Jarosław Kalinowski gościem Faktów RMF FM
Jarosław Kalinowski, wicepremier i minister rolnictwa, szef PSL
Bogdan Rymanowski: Proszę nam powiedzieć prawdę. Jak ostry jest w rządzie spór w sprawie pomysłu wicepremiera Belki o odpłatności za leczenie i edukację?
Jarosław Kalinowski: Ja bym powiedział, że nie ma sporu. Ta propozycja, która znalazła się w tekście nam przedłożonym, została odrzucona. Zarówno przez SLD - premier jednoznacznie o tym mówił - jak i przez PSL. Ja też jednoznacznie na ten temat się wypowiedziałem i na spotkaniu, i w każdym innym miejscu. Nie może być mowy o wprowadzeniu odpłatności i za nauczanie, i za świadczenia medyczne. Z jednej strony Konstytucja, z drugiej strony mamy taką sytuację w kraju, że za chwilę 60 procent społeczeństwa będzie żyło poniżej minimum socjalnego. Nie można w takich warunkach robić takich rzeczy.
Bogdan Rymanowski: Panie premierze, pan mówi, że nie ma sporu, ale przecież to nie krasnoludki a minister zdrowia, pan Mariusz Łapiński napisał w liście do wicepremiera Belki, że występowanie z nieprzemyślanymi i nieprzygotowanymi propozycjami wzbudziło tylko niepotrzebnie niepokój w społeczeństwie. Jednak spór jest skoro ministrowie prowadzą taką korespondencję ze sobą.

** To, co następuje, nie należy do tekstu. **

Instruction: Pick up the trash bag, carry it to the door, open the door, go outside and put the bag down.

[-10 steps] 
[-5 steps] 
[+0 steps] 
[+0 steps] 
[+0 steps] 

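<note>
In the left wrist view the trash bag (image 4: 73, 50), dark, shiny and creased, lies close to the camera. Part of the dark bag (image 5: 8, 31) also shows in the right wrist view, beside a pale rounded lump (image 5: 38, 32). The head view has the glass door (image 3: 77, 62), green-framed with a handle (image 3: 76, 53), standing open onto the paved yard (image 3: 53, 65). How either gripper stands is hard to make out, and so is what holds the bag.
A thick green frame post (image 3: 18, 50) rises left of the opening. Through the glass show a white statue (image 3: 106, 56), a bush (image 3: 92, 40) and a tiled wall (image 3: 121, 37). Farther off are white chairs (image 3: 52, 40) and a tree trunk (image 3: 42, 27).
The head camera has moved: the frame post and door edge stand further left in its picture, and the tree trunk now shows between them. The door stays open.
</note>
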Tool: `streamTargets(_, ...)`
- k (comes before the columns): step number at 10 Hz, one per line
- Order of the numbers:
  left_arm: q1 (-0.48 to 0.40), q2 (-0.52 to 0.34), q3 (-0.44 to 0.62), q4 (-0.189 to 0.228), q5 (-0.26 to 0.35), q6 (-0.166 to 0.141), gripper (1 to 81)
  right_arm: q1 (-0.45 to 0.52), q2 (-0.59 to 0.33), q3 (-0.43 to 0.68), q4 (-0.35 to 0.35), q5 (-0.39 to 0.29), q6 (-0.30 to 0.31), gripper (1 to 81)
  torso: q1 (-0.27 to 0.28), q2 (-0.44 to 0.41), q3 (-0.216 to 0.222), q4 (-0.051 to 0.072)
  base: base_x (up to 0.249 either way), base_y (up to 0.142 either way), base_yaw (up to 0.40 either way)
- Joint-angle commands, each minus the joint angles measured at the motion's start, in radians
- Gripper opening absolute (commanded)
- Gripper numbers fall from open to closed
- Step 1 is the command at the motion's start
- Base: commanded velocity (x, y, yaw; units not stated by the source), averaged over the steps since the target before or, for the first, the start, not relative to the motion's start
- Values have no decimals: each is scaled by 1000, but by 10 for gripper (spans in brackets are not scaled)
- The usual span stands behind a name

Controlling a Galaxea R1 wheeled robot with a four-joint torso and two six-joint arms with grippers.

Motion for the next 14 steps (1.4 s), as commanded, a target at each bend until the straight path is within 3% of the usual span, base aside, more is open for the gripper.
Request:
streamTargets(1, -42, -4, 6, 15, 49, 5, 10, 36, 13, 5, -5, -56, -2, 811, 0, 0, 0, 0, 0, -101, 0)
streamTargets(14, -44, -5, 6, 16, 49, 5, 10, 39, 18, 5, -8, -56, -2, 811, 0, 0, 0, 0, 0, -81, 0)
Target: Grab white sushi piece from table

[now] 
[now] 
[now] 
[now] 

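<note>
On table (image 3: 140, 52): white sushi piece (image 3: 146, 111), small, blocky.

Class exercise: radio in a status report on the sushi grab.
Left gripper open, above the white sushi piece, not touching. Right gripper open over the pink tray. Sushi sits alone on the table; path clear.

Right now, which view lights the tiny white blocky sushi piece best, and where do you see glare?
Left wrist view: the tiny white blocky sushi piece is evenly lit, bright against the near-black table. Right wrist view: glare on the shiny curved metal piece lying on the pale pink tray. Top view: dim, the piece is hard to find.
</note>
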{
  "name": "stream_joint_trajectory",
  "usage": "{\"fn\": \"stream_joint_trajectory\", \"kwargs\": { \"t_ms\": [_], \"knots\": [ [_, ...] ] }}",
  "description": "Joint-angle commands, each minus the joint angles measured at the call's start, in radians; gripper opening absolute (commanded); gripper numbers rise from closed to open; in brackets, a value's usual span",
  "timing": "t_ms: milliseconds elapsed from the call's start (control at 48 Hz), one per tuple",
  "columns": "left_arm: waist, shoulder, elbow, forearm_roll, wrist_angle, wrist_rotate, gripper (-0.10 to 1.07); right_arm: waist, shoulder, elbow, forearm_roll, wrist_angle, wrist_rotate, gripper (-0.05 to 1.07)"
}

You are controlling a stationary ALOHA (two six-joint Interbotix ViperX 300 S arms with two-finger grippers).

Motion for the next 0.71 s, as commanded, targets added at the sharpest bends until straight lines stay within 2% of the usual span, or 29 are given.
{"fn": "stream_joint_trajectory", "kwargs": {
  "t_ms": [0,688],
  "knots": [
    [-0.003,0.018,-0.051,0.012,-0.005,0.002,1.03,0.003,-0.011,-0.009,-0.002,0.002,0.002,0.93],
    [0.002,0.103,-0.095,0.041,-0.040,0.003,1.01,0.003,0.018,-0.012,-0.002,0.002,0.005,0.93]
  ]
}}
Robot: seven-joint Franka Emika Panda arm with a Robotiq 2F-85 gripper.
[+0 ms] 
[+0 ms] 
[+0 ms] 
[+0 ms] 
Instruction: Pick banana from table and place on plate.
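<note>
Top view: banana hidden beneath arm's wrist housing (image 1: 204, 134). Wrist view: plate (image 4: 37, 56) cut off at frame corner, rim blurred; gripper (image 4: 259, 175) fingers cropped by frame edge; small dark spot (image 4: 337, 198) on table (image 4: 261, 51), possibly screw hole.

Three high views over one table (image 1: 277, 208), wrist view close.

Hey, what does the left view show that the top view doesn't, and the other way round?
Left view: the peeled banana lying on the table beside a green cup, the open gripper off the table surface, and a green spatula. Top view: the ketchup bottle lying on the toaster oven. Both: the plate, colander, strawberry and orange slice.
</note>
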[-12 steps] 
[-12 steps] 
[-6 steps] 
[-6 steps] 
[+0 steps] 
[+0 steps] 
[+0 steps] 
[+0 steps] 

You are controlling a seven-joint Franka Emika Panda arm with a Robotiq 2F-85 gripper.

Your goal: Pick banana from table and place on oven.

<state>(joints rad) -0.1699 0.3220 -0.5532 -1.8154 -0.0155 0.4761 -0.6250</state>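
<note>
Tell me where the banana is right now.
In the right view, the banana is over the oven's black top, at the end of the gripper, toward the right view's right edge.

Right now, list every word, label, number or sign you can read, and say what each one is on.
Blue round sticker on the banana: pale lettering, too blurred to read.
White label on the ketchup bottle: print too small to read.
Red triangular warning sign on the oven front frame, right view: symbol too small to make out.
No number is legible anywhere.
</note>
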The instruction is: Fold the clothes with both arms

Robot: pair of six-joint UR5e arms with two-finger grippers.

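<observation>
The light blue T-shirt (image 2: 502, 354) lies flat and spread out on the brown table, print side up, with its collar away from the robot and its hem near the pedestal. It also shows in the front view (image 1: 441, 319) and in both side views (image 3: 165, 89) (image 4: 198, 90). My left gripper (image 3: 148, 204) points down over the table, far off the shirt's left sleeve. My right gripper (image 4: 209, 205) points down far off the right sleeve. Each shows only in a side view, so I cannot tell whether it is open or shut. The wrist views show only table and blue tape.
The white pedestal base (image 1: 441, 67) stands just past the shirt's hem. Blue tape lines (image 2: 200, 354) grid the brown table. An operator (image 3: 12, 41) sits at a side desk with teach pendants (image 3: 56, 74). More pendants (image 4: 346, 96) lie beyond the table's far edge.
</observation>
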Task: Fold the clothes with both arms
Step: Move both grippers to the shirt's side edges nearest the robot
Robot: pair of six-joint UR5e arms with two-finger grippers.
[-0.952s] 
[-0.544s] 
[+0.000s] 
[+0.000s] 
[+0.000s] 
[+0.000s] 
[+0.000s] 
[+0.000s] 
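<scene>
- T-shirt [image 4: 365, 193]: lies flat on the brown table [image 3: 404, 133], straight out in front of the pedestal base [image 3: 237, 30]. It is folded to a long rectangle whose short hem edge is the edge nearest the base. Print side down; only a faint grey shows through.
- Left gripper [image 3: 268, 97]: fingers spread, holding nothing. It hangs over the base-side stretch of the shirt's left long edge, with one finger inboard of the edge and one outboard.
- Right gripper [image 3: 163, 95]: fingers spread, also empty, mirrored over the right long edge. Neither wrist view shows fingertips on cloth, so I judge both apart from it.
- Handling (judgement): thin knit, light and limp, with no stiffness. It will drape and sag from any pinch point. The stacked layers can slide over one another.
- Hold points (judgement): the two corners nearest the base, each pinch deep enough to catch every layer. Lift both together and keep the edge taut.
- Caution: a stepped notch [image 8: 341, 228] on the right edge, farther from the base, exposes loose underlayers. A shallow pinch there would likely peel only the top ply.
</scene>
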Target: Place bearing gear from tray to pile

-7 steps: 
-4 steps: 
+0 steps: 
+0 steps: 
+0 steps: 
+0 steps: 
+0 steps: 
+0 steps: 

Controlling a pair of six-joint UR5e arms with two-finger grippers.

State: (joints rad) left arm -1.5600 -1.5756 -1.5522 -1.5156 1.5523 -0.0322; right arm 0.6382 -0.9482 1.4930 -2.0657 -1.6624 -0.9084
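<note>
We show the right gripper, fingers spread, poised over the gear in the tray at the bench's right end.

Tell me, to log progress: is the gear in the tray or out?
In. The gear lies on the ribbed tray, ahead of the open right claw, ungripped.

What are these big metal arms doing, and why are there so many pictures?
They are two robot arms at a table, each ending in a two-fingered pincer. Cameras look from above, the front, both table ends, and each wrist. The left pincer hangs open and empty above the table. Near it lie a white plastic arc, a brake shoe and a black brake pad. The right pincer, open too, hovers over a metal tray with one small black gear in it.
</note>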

Jarosław Kalinowski: Ja też nadal nie widzę sporu, bo to, że propozycja się pojawiła to jedno, a to, że zdecydowana większość albo absolutna większość ministrów wypowiedziała się przeciwko znaczy, że nie ma sporu. Ta propozycja nie przechodzi, bo nie może przejść.
Bogdan Rymanowski: Moim zdaniem oznacza to zupełnie coś innego - że jest spór między wicepremierem Belką, który ma takie a nie inne propozycje, a resztą ministrów.
Jarosław Kalinowski: Pan premier Marek Belka jest jedną osobą w tym rządzie, ministrów jest 15, a szesnasty premier.
Bogdan Rymanowski: Czy taka jest mniej więcej proporcja: 15 przeciwko jednemu?
Jarosław Kalinowski: Odwrotnie.
Bogdan Rymanowski: Jeden przeciwko 15?
Jarosław Kalinowski: Panie redaktorze, przerwijmy tę dyskusję, bo szkoda czasu. I premier, i większość Rady Ministrów, wszyscy wicepremierzy są przeciwko takiemu rozwiązaniu.
Bogdan Rymanowski: Czyli nie ma szans, aby w najbliższej przyszłości do realizacji takich pomysłów doszło? Np. po wyborach samorządowych jest to możliwe?
Jarosław Kalinowski: Nie. Nie może dojść do realizacji tych pomysłów.
Bogdan Rymanowski: Ale doradca ekonomiczny premiera, profesor Stanisław Gomółka mówił, że to dobry pomysł, ponieważ umożliwi nam uzyskanie z Brukseli 7 miliardów euro, a do tego potrzebne jest uzbieranie jednej trzeciej tej sumy przez Polskę. Skąd weźmiemy te pieniądze, jeśli nie będzie wprowadzenia odpłatności za leczenie czy edukację?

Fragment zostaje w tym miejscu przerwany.